What is required -
Output the whole listing exactly, with no pictures.

Given information section start

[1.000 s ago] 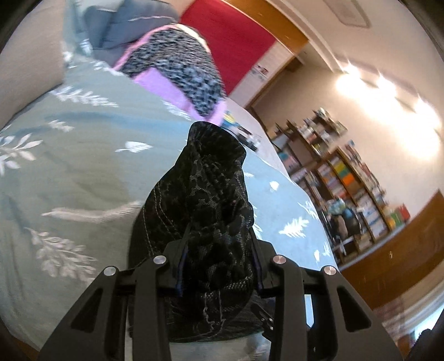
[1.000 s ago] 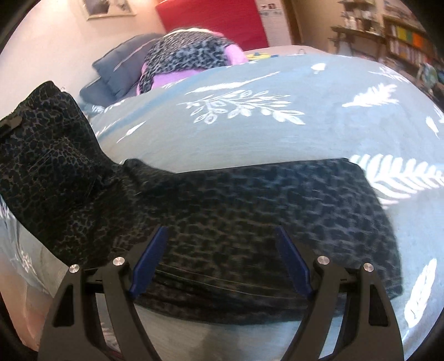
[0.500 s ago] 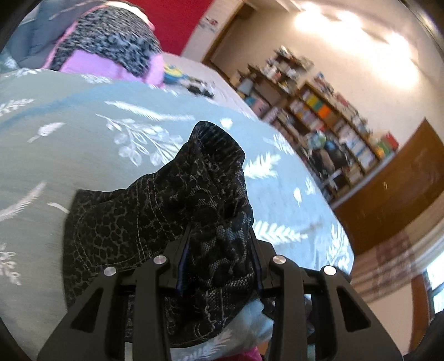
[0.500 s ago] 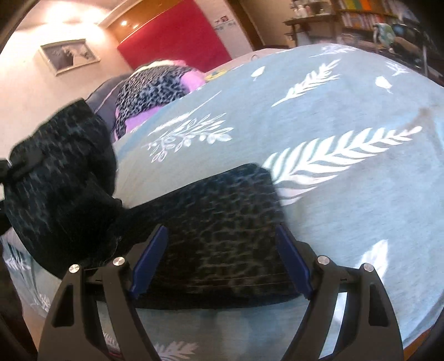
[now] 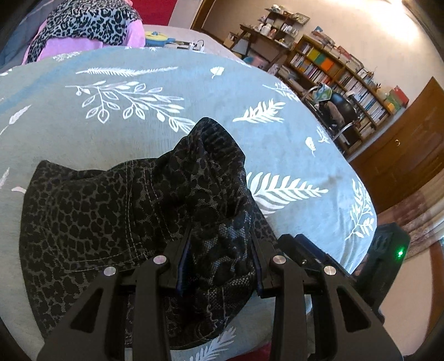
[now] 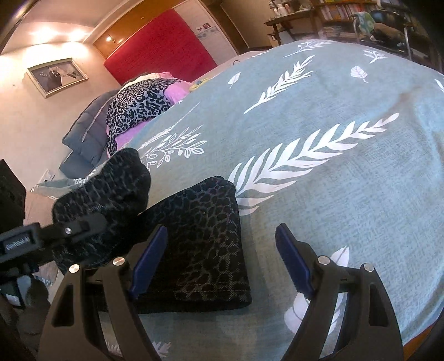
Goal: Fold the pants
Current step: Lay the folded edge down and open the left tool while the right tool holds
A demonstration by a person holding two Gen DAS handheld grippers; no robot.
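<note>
Pinching a thick bunch of dark leopard-print cloth, the left gripper (image 5: pixel 219 261) stands narrow, its blue pads pressed on either side of a raised fold of the pants (image 5: pixel 116 219); that fold peaks just beyond the fingertips and leans up and away from them. Below and to the left of the held bunch, the rest of the garment lies in flat doubled layers on the bedspread (image 5: pixel 155 116), stitched seams running roughly across the left view. Seen from the right wrist, the right gripper (image 6: pixel 222 258) stands wide with nothing between its pads: its left finger hangs over the near right part of the folded stack, its right finger over bare bedspread, so the stack's right edge falls between the two. The stack's long axis runs away from those fingers toward the far left, ending at a squared corner beside a white fern print. The left gripper appears at that view's left edge, lifted cloth bulging above the flat layers, which puts the left hand on the cloth and the right merely beside it. Judgement: the coming move turns on the held fold coming down over the flat stack, with the right fingers placed to steady or pinch the near edge. Farther off lie a pink and leopard-print pile (image 5: pixel 86 25), a grey pillow (image 6: pixel 86 133), a red headboard (image 6: pixel 163 47) and bookshelves (image 5: pixel 341 72).
</note>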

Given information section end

Answer to the problem -
[1.000 s ago] 
[1.000 s ago] 
[0.500 s ago] 
[0.500 s ago] 
[now] 
[now] 
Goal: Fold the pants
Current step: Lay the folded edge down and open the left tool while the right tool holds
A demonstration by a person holding two Gen DAS handheld grippers; no robot.
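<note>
Pinching a thick bunch of dark leopard-print cloth, the left gripper (image 5: pixel 219 261) stands narrow, its blue pads pressed on either side of a raised fold of the pants (image 5: pixel 116 219); that fold peaks just beyond the fingertips and leans up and away from them. Below and to the left of the held bunch, the rest of the garment lies in flat doubled layers on the bedspread (image 5: pixel 155 116), stitched seams running roughly across the left view. Seen from the right wrist, the right gripper (image 6: pixel 222 258) stands wide with nothing between its pads: its left finger hangs over the near right part of the folded stack, its right finger over bare bedspread, so the stack's right edge falls between the two. The stack's long axis runs away from those fingers toward the far left, ending at a squared corner beside a white fern print. The left gripper appears at that view's left edge, lifted cloth bulging above the flat layers, which puts the left hand on the cloth and the right merely beside it. Judgement: the coming move turns on the held fold coming down over the flat stack, with the right fingers placed to steady or pinch the near edge. Farther off lie a pink and leopard-print pile (image 5: pixel 86 25), a grey pillow (image 6: pixel 86 133), a red headboard (image 6: pixel 163 47) and bookshelves (image 5: pixel 341 72).
</note>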

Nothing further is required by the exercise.